> Prompt
The lines below, all of them, should be returned exactly as they appear.

===============

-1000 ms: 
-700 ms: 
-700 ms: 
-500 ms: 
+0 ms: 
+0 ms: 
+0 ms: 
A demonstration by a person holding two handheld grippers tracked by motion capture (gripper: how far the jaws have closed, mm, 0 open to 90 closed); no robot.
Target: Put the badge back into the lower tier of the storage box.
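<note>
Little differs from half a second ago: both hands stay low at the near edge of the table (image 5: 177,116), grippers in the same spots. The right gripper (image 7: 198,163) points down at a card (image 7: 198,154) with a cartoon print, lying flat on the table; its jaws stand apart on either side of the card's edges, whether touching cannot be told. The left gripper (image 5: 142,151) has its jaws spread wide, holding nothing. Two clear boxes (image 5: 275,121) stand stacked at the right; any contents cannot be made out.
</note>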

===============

> Task result
-1000 ms: 
-700 ms: 
-700 ms: 
-500 ms: 
+0 ms: 
+0 ms: 
+0 ms: 
A demonstration by a person holding two handheld grippers tracked by motion capture (gripper: how far the jaws have closed, mm, 0 open to 90 closed); no robot.
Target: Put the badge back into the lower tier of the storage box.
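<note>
Little differs from half a second ago: both hands stay low at the near edge of the table (image 5: 177,116), grippers in the same spots. The right gripper (image 7: 198,163) points down at a card (image 7: 198,154) with a cartoon print, lying flat on the table; its jaws stand apart on either side of the card's edges, whether touching cannot be told. The left gripper (image 5: 142,151) has its jaws spread wide, holding nothing. Two clear boxes (image 5: 275,121) stand stacked at the right; any contents cannot be made out.
</note>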

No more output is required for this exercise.